Il Consigliere nazionale ticinese difende il collega e amico dopo lo scatto che lo ritrae mentre gli fanno il saluto nazista: "Strumentalizzazioni mediatiche"

BERNA/LUGANO - Oskar Freysinger e Pierre Rusconi in Consiglio Nazionale sono compagni di banco: siedono l'uno a fianco all'altro. E fuori dal Parlamento sono amici.
Il Consigliere Nazionale e Consigliere di Stato vallesano è finito oggi di nuovo al centro delle polemiche per una fotografia. Nello scatto, durante una cerimonia ufficiale (leggi articolo correlato), si vedono due persone che salutano Freysinger con il saluto nazista. Solo due mesi fa aveva fatto discutere un'altra immagine: a casa dell'esponente UDC era stata filmata una bandiera riconducibile al Secondo Reich, quello di Bismarck. Un vessillo che oggi viene usato come dai neonazisti.
"Ho comprato questa bandiera a Lubecca circa 15 anni fa, in occasione di una visita ad una esposizione di un sottomarino. E' un elemento decorativo che non è legato per nulla ad una determinata ideologia", aveva spiegato Freysinger.

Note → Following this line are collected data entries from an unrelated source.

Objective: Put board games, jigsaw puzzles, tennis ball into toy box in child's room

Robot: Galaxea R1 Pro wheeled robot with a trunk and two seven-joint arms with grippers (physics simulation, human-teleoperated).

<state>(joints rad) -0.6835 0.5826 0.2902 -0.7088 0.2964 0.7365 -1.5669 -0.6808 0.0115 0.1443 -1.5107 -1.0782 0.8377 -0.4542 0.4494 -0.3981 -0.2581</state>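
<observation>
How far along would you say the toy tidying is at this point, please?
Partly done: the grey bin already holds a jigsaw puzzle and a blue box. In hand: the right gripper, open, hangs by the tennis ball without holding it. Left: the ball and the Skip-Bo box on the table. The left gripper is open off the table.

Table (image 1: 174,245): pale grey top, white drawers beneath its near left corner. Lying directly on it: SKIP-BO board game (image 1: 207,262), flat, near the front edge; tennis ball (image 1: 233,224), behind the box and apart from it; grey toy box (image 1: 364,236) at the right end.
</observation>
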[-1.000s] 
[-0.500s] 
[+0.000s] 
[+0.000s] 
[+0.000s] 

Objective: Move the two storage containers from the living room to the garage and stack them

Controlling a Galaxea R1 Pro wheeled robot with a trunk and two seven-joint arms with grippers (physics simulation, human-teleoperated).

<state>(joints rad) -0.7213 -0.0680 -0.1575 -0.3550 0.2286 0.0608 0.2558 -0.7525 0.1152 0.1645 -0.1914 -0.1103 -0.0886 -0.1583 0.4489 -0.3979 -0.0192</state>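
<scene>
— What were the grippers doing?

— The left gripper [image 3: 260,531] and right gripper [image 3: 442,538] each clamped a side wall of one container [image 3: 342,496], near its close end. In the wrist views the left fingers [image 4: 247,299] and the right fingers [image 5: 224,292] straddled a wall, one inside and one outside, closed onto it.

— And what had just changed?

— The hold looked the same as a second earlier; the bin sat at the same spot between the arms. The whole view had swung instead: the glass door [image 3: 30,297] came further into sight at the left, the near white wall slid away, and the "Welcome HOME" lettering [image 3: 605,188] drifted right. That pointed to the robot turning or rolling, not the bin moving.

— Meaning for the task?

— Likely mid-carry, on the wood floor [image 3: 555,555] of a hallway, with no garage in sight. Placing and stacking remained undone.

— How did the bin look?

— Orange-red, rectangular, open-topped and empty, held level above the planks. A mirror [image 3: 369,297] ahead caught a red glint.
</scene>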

Mentre sull'ultimo scatto, ha commentato: "Effettivamente dalla foto sembra un vero e proprio saluto hitleriano. Non ho potuto far altro che ridere guardando l'immagine. Ma tutto ciò non ha nulla a che fare con me".
Pierre Rusconi, come commenta quest'ultima polemica sul suo collega e amico Freysinger?
"I media strumentalizzano tutto quello che fa o, in questo caso, che non fa. Qualsiasi opportunità per attaccare Freysinger evidentemente è buona".
Però sulle polemiche pesa anche il precedente della bandiera...
"Credo che su quel episodio abbia dato ampie spiegazioni. Ripeto: la verità è che fa comodo attaccarlo. È un pensatore molto libero e non etichettabile, e proprio per questo è oggetto di continue strumentalizzazioni. Paga questo prezzo. Ma i vallesani evidentemente lo hanno capito eleggendolo in Consiglio di Stato".
Beh, anche lui ama provocare.
"Oskar non è sicuramente un estremista ed è sempre disposto al dialogo con tutti, come ha ampiamente dimostrato in questi anni di attività politica. Poi, certo, ama provocare, come fa ogni intellettuale. Ma se l'intellettuale è di destra, come nel caso di Freyisinger, le sue provocazioni sono meno accettate rispetto agli intellettuali di sinistra che sono più omologati al sistema".
Però il saluto nazista è abbastanza chiaro. Non poteva distanziarsi?
"Ma gesti come quelli sono capitati anche durante le partite della Lazio. È chiaro che c'è una componente di profonda ignoranza in chi fa questi saluti. Sono cose molto sgradevoli, per usare un eufemismo. Questi gesti sono parte di un passato che deve essere sempre ricordato e non in questo modo, ovviamente. Vale anche per il pugno chiuso, però".
Cioè?
"In definitiva Stalin ne ha ammazzati 20 milioni. Per non parlare di Pol Pot…"
Fa il parallelismo fra nazismo e comunismo?
"No, non dico questo. Un parallelismo è impossibile. Il ceppo del nazismo è durato molto meno e si è concentrato in una parte del mondo occidentale. Il comunismo ha fatto più storia ed è una storia più variegata e anche più vicina al nostro presente. In certi Paesi è stato addirittura una transizione necessaria e positiva, per un breve periodo, coma a Cuba o in Vietnam. Ma poi è andata a finire sempre in dittatura. E i massacri sono lì da vedere: dalla Russia staliniana alle purghe di Mao, Pol Pot…ma tornando a Freysinger io mi ritrovo molto nel suo modo di essere e di far politica"
Nel senso?
"Noi due siamo un po' i cani sciolti dell'UDC. Entrambi abbiamo dei comportamenti e delle esternazioni non sempre in linea con la demagogia del partito. Però c'è da aggiungere che il partito ci lascia tutto lo spazio per esternare le nostre differenze e non ci ha mai fatto pressioni. Io mi ritrovo nel modo di Oskar di affrontare la politica in modo popolare, senza peli sulla lingua, e considerando sempre che c'è del buono e del cattivo in tutto. E poi è un'animalista come me".